When the state waives its immunity from tort liability the circuit court under the above provision of the constitution automatically has jurisdiction to hear the case. In other jurisdictions, such as in the federal courts (from whence come some of defendant’s cited authority) where the legislative body itself confers the jurisdiction on a court to hear a particular type of case, we of course have a different situation. There the legislative body being the giver of all jurisdiction can likewise take it away. Here by said chapter 69-116 the legislature, making no reference to jurisdiction, waived the state’s immunity in these words —

“The state, for itself and its counties, agencies, and instrumentalities waives immunity for liability for the torts of officers, employees or servants committed in the state. The state, its counties, agencies, and instrumentalities shall be liable in the same manner as a private individual ...”

This law further provides —

*192“This act shall become effective on July 1, 1969, and shall not apply to acts or ommissions occurring before that date.”

Thus we see that under this statute the legislature waived the state’s sovereign immunity as to those torts occurring after July 1, 1969. Then in the same session of the legislature, Chapter 69-357, Laws of Florida, was passed repealing the previous immunity section. But the repeal was not instanter. The repealer statute became law on July 5, 1970 — five days after the effective date of the immunity waiver, but it deferred the repeal date to July 1,1970 — exactly one year following the effective date of the waiver. The apparent and obvious intent of the legislature was to provide a one year test period in which the state would waive its liability for torts committed by the state during such period.

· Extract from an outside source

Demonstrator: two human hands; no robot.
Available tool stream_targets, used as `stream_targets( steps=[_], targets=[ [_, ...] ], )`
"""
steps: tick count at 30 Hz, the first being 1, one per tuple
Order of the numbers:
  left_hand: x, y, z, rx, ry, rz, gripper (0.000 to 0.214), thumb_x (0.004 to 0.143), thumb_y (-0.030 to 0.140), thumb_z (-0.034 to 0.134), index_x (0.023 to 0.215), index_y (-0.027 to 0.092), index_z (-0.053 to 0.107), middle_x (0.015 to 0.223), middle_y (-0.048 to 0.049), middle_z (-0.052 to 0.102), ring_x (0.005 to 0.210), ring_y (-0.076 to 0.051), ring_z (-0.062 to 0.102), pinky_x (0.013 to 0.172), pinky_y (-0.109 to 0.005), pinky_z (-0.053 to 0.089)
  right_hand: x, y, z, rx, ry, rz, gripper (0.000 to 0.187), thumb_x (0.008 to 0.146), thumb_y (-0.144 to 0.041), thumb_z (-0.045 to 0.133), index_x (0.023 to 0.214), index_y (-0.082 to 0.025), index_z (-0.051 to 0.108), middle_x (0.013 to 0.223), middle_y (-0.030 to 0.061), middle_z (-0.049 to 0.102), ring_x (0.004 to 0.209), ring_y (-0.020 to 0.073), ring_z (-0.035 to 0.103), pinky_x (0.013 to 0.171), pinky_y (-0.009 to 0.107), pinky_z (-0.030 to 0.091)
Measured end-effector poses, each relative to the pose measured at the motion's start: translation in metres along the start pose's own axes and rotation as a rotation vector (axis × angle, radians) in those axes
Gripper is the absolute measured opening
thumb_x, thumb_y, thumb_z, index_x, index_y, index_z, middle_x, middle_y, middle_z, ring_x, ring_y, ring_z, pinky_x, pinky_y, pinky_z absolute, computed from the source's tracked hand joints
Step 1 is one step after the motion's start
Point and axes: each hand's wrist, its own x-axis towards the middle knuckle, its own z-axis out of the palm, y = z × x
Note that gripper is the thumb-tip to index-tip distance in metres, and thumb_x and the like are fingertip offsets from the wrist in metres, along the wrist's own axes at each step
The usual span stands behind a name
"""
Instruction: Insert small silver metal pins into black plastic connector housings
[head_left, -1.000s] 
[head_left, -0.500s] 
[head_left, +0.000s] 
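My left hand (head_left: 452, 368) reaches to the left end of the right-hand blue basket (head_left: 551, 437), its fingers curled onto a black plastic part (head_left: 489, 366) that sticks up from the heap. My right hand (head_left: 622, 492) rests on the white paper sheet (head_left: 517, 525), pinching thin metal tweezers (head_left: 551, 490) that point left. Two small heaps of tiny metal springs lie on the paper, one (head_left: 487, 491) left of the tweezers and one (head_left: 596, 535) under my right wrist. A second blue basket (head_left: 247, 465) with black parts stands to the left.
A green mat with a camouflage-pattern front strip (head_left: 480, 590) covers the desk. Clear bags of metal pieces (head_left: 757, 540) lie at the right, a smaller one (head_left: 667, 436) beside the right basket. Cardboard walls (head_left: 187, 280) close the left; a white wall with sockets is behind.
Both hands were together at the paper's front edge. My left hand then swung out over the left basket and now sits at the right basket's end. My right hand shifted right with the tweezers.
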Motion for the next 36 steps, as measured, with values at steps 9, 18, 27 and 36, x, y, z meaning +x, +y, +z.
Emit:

A saving clause specifically granting the court jurisdiction after July 1, 1970, to continue to hear the cases which arose during the test period was not necessary, the intent being clear that July 1, 1970, not be a cut-off date of the court’s jurisdiction.

Had the repeal been immediate the contention of defendant would be more persuasive, but the legislature’s deferred action clearly indicates that no cut-off date of the court’s jurisdiction to hear the claims arising within the one year period was intended. To say that the legislature intended during its 1969 session to waive its liability for torts committed up to July 1, 1970, and also make it impossible for injured persons to have their claims adjudicated would be an absurdity. The legislature did not intend such an absurdity but only intended to establish a deadline for the state’s liability based upon the time of occurrence of the tort. As a specific example, if defendant’s contention were accepted, we would be required to conclude that the legislature intended at the 1969 session to give one who suffers a tort at the hands of the state occurring on June 30, 1970, a right of action for such tort and also intended at the same time to snatch that right away by prohibiting a suit to be filed or continued on the next day, July 1, 1970. The circumstances surrounding the enactment of these two laws negatives any such intent and affirmatively indicate a contrary intent. The legislature clearly did not intend to create a race to the courthouse by litigants in the prosecution of the rights it created or a race through the court to final judgment in an attempt to beat a July 1, 1970, deadline.

It is therefore ordered and adjudged that the motion to abate be and it is hereby denied.